Agression sioniste à Ghaza/ONG : Meta « réduit au silence les voix en faveur de la Palestine »

Le géant du web américain Meta « réduit de plus en plus au silence les voix en faveur de la Palestine » sur Instagram et Facebook, à la suite de l’agression sioniste en cours dans la bande de Ghaza, a indiqué hier jeudi Human Rights Watch (HRW).
HRW documente dans un rapport, une tendance excessive à la suppression de discours protégés, y compris l’expression pacifique en faveur de la Palestine et le débat public sur les droits humains des Palestiniens.

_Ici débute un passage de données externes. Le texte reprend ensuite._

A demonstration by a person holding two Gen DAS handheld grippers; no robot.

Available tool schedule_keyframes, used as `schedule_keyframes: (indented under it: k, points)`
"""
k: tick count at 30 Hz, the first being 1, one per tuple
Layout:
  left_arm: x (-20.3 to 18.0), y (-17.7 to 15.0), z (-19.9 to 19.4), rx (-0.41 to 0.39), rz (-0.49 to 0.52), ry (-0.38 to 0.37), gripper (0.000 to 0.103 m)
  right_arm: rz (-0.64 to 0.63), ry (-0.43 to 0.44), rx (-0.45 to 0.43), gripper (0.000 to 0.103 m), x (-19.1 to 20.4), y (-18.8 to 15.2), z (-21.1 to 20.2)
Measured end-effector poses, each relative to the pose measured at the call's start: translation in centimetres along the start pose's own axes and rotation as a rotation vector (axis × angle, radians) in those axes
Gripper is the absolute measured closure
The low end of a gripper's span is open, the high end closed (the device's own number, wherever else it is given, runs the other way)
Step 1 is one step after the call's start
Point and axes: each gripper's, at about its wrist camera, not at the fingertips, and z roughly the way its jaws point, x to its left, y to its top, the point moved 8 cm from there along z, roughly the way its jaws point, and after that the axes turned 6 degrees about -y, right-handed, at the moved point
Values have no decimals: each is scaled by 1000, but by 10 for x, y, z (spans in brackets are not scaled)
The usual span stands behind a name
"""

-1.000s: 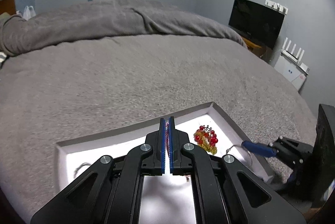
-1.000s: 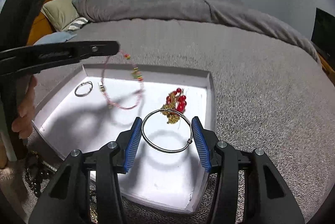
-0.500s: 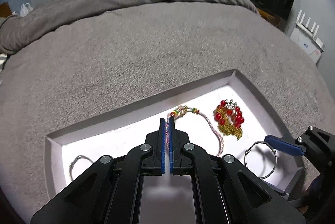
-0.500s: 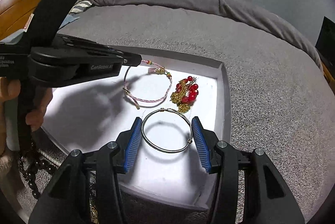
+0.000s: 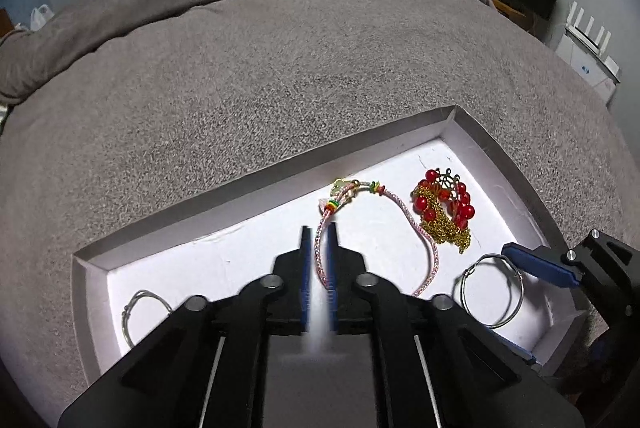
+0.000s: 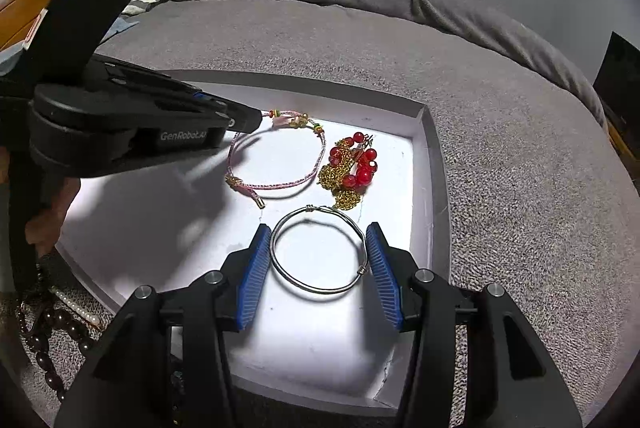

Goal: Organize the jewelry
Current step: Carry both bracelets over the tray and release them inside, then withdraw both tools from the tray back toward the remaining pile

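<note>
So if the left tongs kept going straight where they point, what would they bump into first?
Most likely the pink cord bracelet, whose cord runs between the slightly parted left tongs, then the white floor of the tray just under it. Depth is hard to judge, so that is a guess.

My left gripper point(image 5: 318, 248) is pointing down in the lower middle of the frame. Its jaws have just been opening a little, and a cord is lying loose in the small gap. My right gripper point(image 6: 318, 260) is squeezing a ring from both sides. My hand point(image 6: 50, 224) is showing at the left edge.
</note>
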Motion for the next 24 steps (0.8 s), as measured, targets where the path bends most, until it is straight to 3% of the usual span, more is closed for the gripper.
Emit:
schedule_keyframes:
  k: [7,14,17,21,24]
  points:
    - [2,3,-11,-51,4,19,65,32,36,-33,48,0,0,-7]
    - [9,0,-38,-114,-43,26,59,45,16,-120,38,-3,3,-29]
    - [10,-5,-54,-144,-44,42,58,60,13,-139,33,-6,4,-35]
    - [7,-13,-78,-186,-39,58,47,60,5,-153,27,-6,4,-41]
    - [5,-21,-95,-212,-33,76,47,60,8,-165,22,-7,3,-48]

« La censure par Meta de certains contenus en faveur de la Palestine est particulièrement nocive dans une période de terribles atrocités et de répression qui étouffent déjà les voix des Palestiniens », a déclaré Deborah Brown, directrice adjointe par intérim de la division Technologies et droits humains de Human Rights Watch.
« Les réseaux sociaux constituent une plateforme essentielle permettant aux gens de témoigner et de dénoncer les abus, alors que la censure par Meta contribue à l’effacement des souffrances des Palestiniens », s’est-elle exprimé.
Human Rights Watch a examiné 1 050 cas de censure en ligne dans plus de 60 pays.
L’ONG a identifié six modèles clés de censure, chacun récurrent dans au moins une centaine de cas : suppressions de contenus, suspension ou suppression de comptes, incapacité d’interagir avec les contenus, incapacité de suivre ou de marquer des comptes, restrictions à l’utilisation de fonctionnalités telles qu’Instagram/Facebook Live, et bannissement furtif, terme désignant une diminution significative de la visibilité des publications, des stories ou du compte d’un individu sans notification préalable.
Pour s’acquitter de ses responsabilités de diligence raisonnable en matière de droits humains, Meta devrait, selon HRW, « aligner ses politiques et pratiques de modération de contenus sur les normes internationales en matière de droits humains, en garantissant que les décisions de retrait de contenus soient transparentes, cohérentes et non systématiques ou biaisées ».
« Meta devrait démontrer sa volonté sérieuse de s’attaquer une fois pour toutes à la censure liée à la Palestine en prenant des mesures concrètes en faveur de la transparence et de la remédiation », a conclu Deborah Brown.